_What you are asked to do:_
Retype, please, the listing from its opening line through the line that contains "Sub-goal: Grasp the", both included, without the pictures.
BEGIN Material provided
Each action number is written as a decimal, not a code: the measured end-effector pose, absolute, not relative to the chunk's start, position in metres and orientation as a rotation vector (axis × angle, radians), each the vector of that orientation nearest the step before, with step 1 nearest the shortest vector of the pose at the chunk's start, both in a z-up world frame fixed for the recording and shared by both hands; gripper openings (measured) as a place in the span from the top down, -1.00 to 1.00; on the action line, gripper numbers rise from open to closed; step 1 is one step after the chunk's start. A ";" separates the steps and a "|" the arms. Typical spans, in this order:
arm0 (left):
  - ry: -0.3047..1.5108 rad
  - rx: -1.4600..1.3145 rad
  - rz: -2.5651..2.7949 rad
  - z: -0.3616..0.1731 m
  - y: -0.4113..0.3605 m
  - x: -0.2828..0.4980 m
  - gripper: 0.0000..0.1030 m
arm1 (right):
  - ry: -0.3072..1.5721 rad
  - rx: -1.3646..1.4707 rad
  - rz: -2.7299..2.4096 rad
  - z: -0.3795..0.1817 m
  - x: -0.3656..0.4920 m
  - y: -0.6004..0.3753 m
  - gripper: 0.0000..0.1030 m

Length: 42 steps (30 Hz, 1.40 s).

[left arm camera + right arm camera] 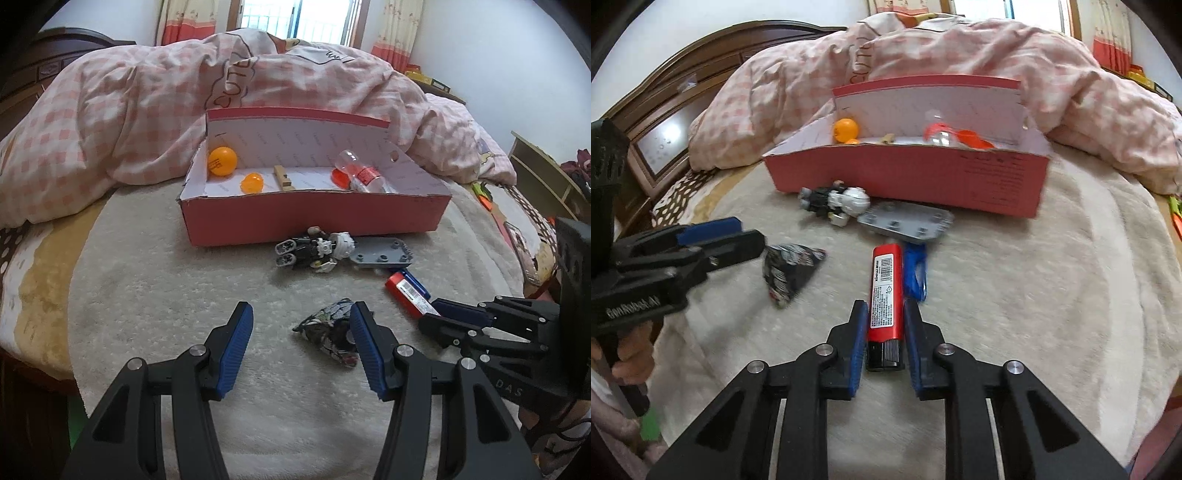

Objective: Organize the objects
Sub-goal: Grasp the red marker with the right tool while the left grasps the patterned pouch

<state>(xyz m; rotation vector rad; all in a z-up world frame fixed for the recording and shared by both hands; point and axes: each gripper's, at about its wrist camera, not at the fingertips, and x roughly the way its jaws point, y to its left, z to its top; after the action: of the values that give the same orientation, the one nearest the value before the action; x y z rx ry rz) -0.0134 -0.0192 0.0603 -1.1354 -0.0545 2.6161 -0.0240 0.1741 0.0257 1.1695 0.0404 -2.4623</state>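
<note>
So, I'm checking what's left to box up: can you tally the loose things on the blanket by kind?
Toy robot figure: 1
Grey studded plate: 1
Red lighter: 1
Blue lighter: 1
Patterned cloth pouch: 1
Total: 5

Red lighter (885,295) with white barcode label and black end. Pink box (310,218), white inside. Orange balls (221,160). Pink-and-white checked quilt (122,110). Cream blanket (166,295). Dark flower-print pouch (330,332). Grey plate (384,254). Blue-padded black fingers (242,347).
</note>
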 end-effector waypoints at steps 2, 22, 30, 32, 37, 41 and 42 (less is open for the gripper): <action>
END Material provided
_Solution below:_
Each action number is written as a decimal, not a code: the measured end-effector pose, absolute, not relative to the chunk's start, position in metres and orientation as a rotation vector (axis × angle, radians), each the vector of that orientation nearest the step before, with step 1 nearest the shortest vector of the pose at the chunk's start, both in a z-up world frame fixed for the recording and shared by both hands; gripper openings (measured) as a place in the span from the top down, -1.00 to 1.00; on the action line, gripper numbers rise from open to closed; step 1 is one step after the chunk's start. A ";" separates the steps and a "|" the arms. Typical spans, in this order:
arm0 (left):
  - ry: -0.3047..1.5108 rad
  - rx: -1.4600..1.3145 rad
  - rz: -2.5651..2.7949 rad
  - z: -0.3616..0.1731 m
  - y: -0.4113..0.3605 m
  - x: -0.2828..0.4980 m
  - gripper: 0.0000..0.1030 m
arm1 (right):
  - ry: -0.3072..1.5721 rad
  - rx: -1.3646..1.4707 rad
  - rz: -2.7299..2.4096 rad
  - z: -0.3795..0.1817 m
  - x: -0.3656..0.4920 m
  - y: -0.6004..0.3753 m
  - gripper: 0.0000..0.1030 m

Length: 42 steps (30 Hz, 1.40 s).

[left arm camera + right arm camera] 

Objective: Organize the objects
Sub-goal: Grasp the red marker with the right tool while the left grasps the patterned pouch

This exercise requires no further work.